The Senate's 'dark and stormy night'
WASHINGTON — It was a dark and stormy night. Outside the Capitol, thunder echoed through a driving rain. Lightning reflected off the gleaming tiles of the US Senate. Inside, the atmosphere was equally Edgar Allen Poe - and about to get more so.
The tourists and lobbyists were long gone, and the place
was down to bare essentials: senators and their votes. It had been an exhausting day - nearly 12 hours of voting on a tax cut with 12 zeros, the biggest in a generation.
If votes are a way to get the pulse of the place, things
were going badly for Democrats. The tax cut was already being counted as a big win for President Bush. Republicans were planning to celebrate it at a big fundraiser later that night.
Then the whispering began.
Hushed conversations in the corridors and cloakrooms turned from tax cuts to an even more startling change: the prospect that control of the Senate might flip to the Democrats. The rumor revolved around the machinations of an iconoclastic senator from Vermont, but it was really another act in Washington's latest theatrical installment of madcap democracy.
The cliche in the Senate has always been
that every person counts. Now one person doesn't only count, but can upset the balance of power in a capital city that normally runs by prescribed rules and rituals.
It started with an overheard conversation. Then, a CNN report, a hastily scheduled meeting with the president, and denials that
did not come. Slowly, the little signals that count for evidence in Washington were mounting that Vermont Sen.

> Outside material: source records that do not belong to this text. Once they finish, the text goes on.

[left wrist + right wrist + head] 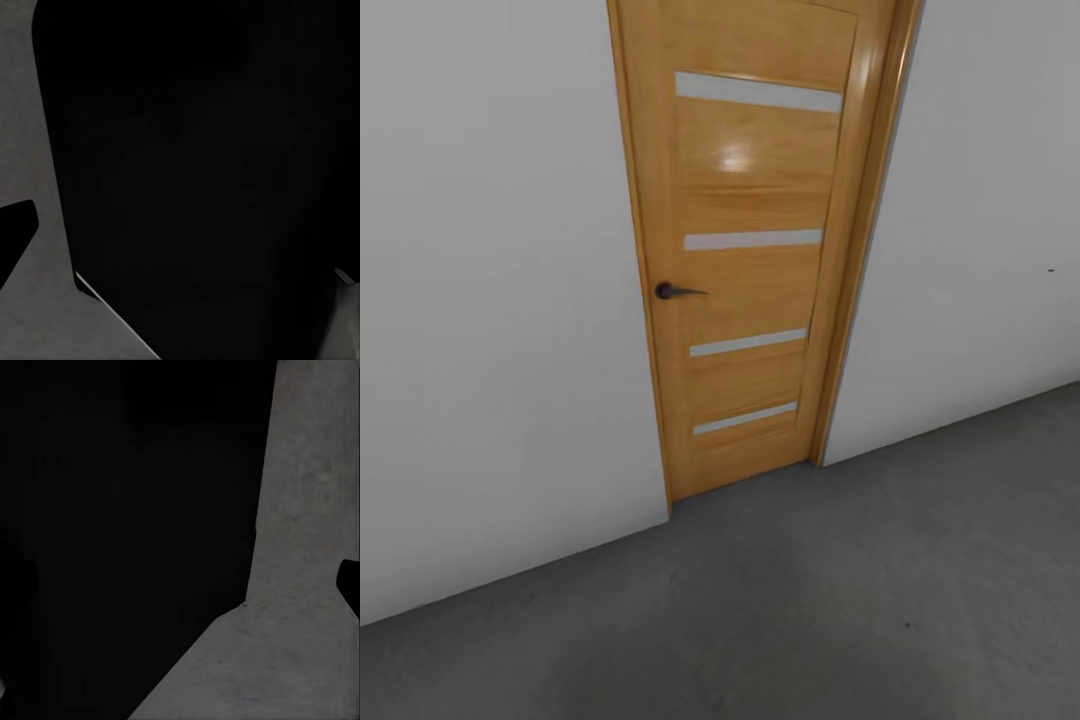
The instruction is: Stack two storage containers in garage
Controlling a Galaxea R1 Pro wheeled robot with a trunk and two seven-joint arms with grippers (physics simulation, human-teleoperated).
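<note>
Pale wall (490,300) on the left, then a closed wooden door (750,250) with 4 pale strips, grey concrete floor (810,600) below, so probably the garage. No bins around here. Can't tell either gripper's state. Guessing those thin-walled bins are light but flexy, best gripped at the rim

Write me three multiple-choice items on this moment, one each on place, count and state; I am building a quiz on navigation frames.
1. Where is the door?
A. Set in the white wall
B. Lying on the floor
C. Beside a fireplace

2. How many pale strips cross the door?
A. Two
B. Four
C. Six

3. What state is the door in?
A. Wide open
B. Off its hinges
C. Shut

Answers:
1 A, the wall flanks it on both sides.
2 B, four strips show, from the top down towards the grey floor.
3 C, it sits flush in its frame, handle level.
</note>
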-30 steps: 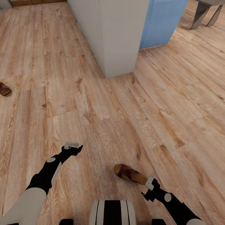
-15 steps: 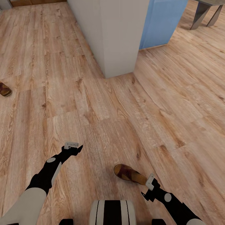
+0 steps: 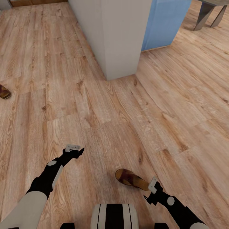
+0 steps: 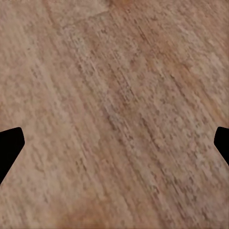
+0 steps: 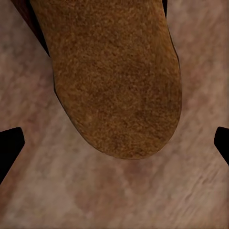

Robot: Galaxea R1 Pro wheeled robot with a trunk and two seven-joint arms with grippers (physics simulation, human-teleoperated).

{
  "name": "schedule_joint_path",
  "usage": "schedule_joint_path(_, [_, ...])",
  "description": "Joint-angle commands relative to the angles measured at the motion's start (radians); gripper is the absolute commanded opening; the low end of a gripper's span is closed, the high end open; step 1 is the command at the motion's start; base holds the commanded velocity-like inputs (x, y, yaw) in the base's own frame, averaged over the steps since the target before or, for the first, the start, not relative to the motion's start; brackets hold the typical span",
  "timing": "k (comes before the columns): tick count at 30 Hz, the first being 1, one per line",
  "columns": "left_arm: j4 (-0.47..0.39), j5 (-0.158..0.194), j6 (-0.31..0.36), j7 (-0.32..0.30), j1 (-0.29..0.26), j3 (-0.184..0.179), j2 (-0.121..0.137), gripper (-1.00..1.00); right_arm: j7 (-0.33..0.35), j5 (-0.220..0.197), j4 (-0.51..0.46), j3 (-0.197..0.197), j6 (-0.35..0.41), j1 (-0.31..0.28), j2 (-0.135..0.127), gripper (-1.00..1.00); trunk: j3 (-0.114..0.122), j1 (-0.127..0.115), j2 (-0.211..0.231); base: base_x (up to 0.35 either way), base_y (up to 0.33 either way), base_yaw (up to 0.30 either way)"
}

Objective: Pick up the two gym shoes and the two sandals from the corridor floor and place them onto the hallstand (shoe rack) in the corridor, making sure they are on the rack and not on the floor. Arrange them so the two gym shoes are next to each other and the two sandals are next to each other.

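Brown leather straps and a tan footbed mark the nearer sandal (image 3: 132,179), which lies flat on the corridor floor (image 3: 95,105) just ahead of the robot's base, its heel end pointing toward the right claw (image 3: 152,185). That claw hangs just beside the heel. In the right wrist view the tan suede footbed (image 5: 114,76) sits squarely between the two dark fingertips (image 5: 9,148), which stand far apart at the picture's edges with the planks visible under them; the claw is spread wide and grips nothing, and I cannot tell whether any part of it touches the sandal.

The left claw (image 3: 73,148) hovers over bare wood, well apart from that sandal. Its wrist view shows only plank grain between two dark fingertips (image 4: 9,145) set equally wide, so it too is fully spread and empty.

A second sandal (image 3: 4,92) lies on the floor at the far left edge of the head view, partly cut off, well apart from the first. Ahead stands a pale grey wall corner (image 3: 122,38), with a blue panel (image 3: 163,22) behind it and grey furniture legs (image 3: 208,14) at the upper right.
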Motion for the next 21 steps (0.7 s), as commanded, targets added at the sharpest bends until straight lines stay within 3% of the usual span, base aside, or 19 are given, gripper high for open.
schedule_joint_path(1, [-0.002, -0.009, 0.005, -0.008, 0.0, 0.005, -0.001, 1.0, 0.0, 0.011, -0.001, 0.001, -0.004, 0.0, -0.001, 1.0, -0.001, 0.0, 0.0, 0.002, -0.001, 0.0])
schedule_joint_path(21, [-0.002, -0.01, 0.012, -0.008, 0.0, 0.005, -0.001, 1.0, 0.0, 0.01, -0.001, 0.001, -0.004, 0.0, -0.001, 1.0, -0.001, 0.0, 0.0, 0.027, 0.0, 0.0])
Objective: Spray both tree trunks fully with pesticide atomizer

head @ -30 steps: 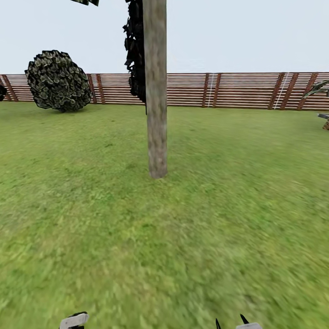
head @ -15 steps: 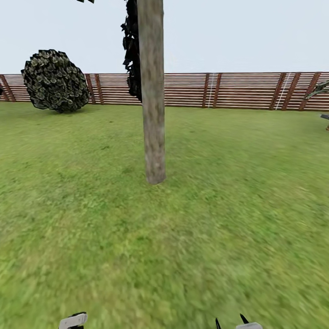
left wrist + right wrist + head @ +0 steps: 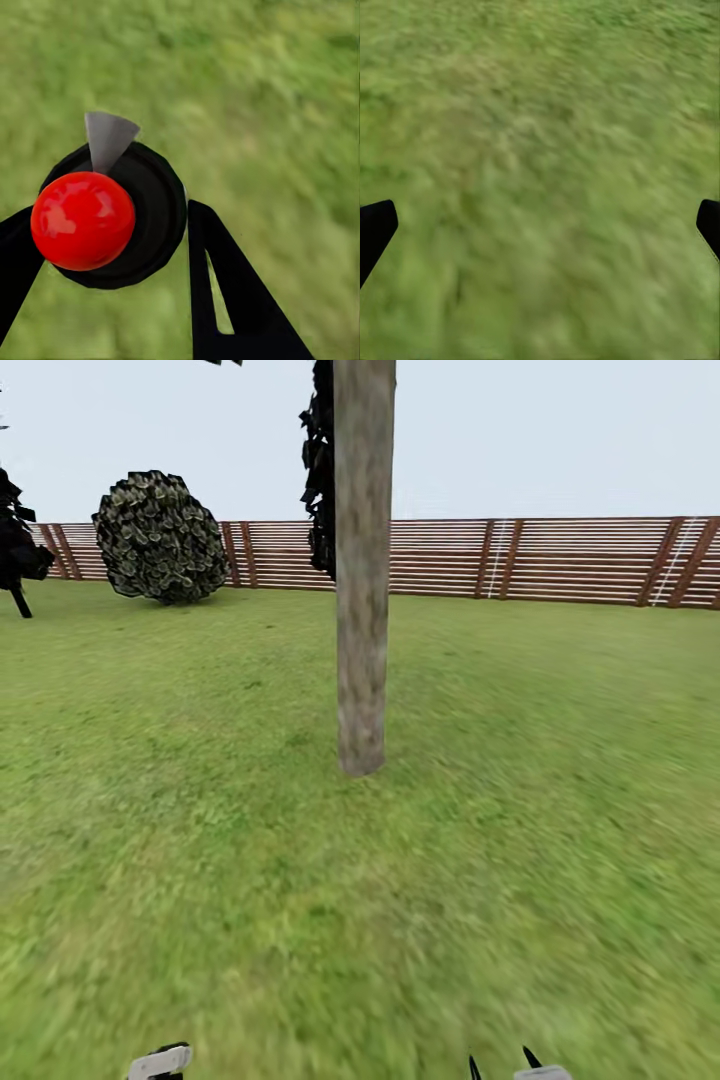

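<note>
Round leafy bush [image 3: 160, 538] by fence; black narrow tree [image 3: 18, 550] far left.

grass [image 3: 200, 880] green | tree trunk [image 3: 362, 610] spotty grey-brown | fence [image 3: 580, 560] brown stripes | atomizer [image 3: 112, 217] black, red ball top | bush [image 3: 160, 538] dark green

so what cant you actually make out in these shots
- Tree trunk, head view: its crown is cut off by the top edge.
- Atomizer, left wrist view: red cap and black top show between the left gripper fingers; its body is hidden beneath them.
- Right gripper, right wrist view: fingertips at the edges, rest cut off; grass blurred.
</note>
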`<state>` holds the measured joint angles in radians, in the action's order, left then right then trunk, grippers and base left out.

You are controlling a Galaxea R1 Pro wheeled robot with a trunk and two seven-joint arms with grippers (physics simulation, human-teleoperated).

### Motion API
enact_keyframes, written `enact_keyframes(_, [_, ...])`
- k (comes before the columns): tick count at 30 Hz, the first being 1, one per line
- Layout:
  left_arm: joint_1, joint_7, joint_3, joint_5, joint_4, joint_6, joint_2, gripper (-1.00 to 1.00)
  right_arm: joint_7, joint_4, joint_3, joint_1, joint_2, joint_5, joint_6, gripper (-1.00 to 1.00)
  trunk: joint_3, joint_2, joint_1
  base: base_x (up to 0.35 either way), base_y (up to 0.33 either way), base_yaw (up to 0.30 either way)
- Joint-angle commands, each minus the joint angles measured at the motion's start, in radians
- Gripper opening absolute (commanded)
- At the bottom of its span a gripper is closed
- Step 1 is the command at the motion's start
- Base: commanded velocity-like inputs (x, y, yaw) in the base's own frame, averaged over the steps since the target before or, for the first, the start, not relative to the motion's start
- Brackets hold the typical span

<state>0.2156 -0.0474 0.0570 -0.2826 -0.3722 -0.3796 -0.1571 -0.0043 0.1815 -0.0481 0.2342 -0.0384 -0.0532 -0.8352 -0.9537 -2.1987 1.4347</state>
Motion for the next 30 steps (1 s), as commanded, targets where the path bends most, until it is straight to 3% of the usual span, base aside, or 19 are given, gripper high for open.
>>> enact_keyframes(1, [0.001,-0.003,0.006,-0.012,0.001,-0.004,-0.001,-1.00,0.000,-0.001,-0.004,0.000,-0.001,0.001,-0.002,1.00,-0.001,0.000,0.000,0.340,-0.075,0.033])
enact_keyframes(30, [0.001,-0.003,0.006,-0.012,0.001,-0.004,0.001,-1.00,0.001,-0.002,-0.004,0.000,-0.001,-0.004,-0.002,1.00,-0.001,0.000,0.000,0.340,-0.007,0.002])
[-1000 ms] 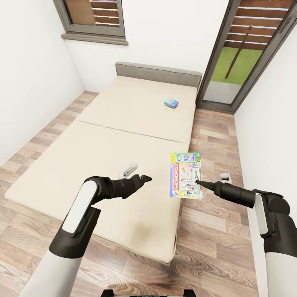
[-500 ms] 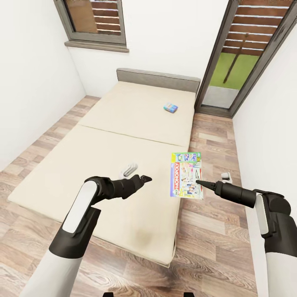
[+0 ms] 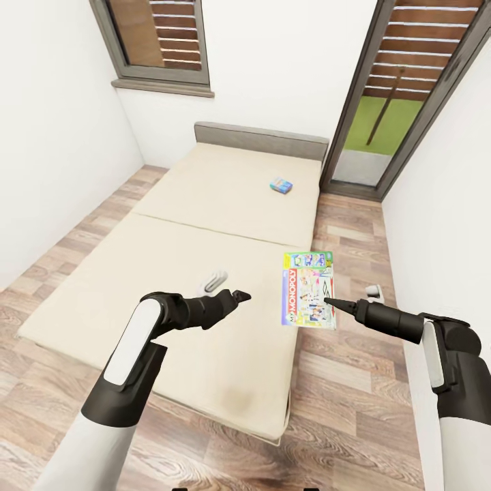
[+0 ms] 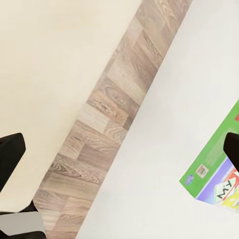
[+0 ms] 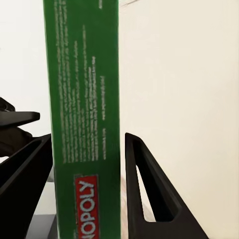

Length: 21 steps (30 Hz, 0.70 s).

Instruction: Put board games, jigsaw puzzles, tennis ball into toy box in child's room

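Observation:
My right gripper (image 3: pixel 328 301) is shut on the near edge of the white MONOPOLY board game (image 3: pixel 307 289), holding it flat above the bed's right edge. In the right wrist view the box's green side (image 5: pixel 84 124) stands between the two black fingers (image 5: pixel 144 184). A small blue board game (image 3: pixel 281 185) lies far up the beige bed (image 3: pixel 204 204), near the grey headboard. My left gripper (image 3: pixel 242 295) hovers open and empty over the mattress, left of the held box; its wrist view catches the box's corner (image 4: pixel 219 174). The toy box, table, jigsaw puzzles and tennis ball are out of view.
A small white object (image 3: pixel 213 279) rests on the mattress just beyond my left gripper, and another (image 3: pixel 373 292) lies on the wood floor to the right. A glazed door (image 3: pixel 382 116) stands beyond the bed's right side, white walls close in on both sides.
The whole picture has drawn back and shifted, so the camera has moved away from the bed. Both arms and the held box keep their places in view.

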Motion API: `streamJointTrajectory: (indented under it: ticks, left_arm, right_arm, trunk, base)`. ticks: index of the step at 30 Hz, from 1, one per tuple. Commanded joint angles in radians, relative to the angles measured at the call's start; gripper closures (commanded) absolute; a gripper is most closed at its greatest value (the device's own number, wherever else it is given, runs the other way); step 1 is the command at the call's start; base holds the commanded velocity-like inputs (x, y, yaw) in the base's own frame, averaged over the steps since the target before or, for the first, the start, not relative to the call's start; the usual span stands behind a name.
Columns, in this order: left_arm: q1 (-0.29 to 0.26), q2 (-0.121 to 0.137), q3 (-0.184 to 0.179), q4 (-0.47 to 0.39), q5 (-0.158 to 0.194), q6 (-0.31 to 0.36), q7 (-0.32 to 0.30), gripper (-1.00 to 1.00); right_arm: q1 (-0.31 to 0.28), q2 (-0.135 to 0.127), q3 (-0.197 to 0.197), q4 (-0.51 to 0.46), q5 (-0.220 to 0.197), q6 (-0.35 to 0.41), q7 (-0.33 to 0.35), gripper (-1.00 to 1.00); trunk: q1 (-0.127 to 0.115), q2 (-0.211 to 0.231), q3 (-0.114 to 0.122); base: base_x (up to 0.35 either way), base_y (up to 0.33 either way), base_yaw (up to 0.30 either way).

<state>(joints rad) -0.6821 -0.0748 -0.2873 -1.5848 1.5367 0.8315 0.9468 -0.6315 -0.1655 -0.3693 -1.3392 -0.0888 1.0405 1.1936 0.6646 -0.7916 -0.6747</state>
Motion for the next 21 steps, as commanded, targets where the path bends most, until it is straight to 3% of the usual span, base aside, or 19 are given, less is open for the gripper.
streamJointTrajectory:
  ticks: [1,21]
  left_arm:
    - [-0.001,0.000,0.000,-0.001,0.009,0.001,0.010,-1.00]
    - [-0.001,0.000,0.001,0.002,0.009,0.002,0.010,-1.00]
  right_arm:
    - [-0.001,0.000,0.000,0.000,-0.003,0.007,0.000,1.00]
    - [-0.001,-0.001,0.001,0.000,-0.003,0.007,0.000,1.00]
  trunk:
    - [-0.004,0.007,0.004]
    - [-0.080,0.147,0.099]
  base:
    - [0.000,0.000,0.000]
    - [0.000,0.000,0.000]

James Jeffords might bolt the Republican Party.
The 50-50 Senate would tip to the Democrats. There would be a reorganization: Gavels would change. Committee ratios would change. And it's a new world in the US Senate.
Reporters waited by doors, along corridors, near elevators - anywhere they could catch key senators on their way to and from votes. The prize was Senator Jeffords, who managed to find a new way in and out of the Senate for every vote.
What do you know? What have you heard? Will he do it? Senate tradition has it that senators not repeat conversations with their colleagues. But some came close.
"I've known him all my political life, and I hope and expect he will stay a Republican," said Sen. Don Nickles (R) of Oklahoma.
Others covered the tension with jokes: "Hey Arlen, am I chairman of Judiciary?" quipped Sen. Joseph Biden (D) of Delaware to his colleague from Pennsylvania.
But the object of all the rumors was not talking. He moved quickly through the halls. A Yankee sphinx, he looked pained by all the interest.
His votes didn't signal his next move, either: Over the past two days, he had voted 17 times with Republicans, and 11 times with Democrats, with six no-shows.
Failing any hard evidence, speculation turned to reading the body language on the floor: Which side looked happier?
By the end of the night, the Democrats were winning the "happy" contest. Some senators began speculating about what they would do with their gavels.
Senator Biden began beaming. "I didn't dare believe this could happen. There's an ascending sense of expectancy in there."
He mused aloud about plans for how the world would change if he had the Foreign Relations gavel: "There would be fundamental changes.... I'd have hearings on who is in charge [of the administration's foreign policy].... What is their China Policy? Why aren't they in Korea? Now, you can't get to these folks and ask direct questions. I'd call them up, and if they didn't come up with answers, they've got a problem."
Others, sensing the fragility of the times, were not so sure.
"You can't even imagine the pressure on Jeffords not to change. Or the pressure on [Georgia Sen. Zell] Miller to change the other way," said Sen. Kent Conrad (D) of North Dakota, ranking member on the Budget Committee. If there is a change in leadership, he'd like to be appointed to the conference committee to work out the final shape of this tax bill - and to bring with him the 177 charts his office produced for this debate.
Republicans looked a little stunned.
"There is a real deep thud in your stomach," said GOP Sen. Sam Brownback of Kansas. "You know God is sovereign, but you can't help saying, 'What does it all mean?' "
Finally, the votes for the night were over. The rumors were tucked away for the morning briefings. Outside, the storm ended. The sky began to clear - and a sense of change was in the air.